_The problem_. The complete listing that follows is to be set down again, exactly as it appears.

##########

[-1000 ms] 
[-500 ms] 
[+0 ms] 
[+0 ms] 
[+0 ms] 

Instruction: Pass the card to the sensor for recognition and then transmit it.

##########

_Result for this task_.
[-1000 ms] 
[-500 ms] 
[+0 ms] 
[+0 ms] 
[+0 ms] 

Instruction: Pass the card to the sensor for recognition and then transmit it.

The required answer is now complete.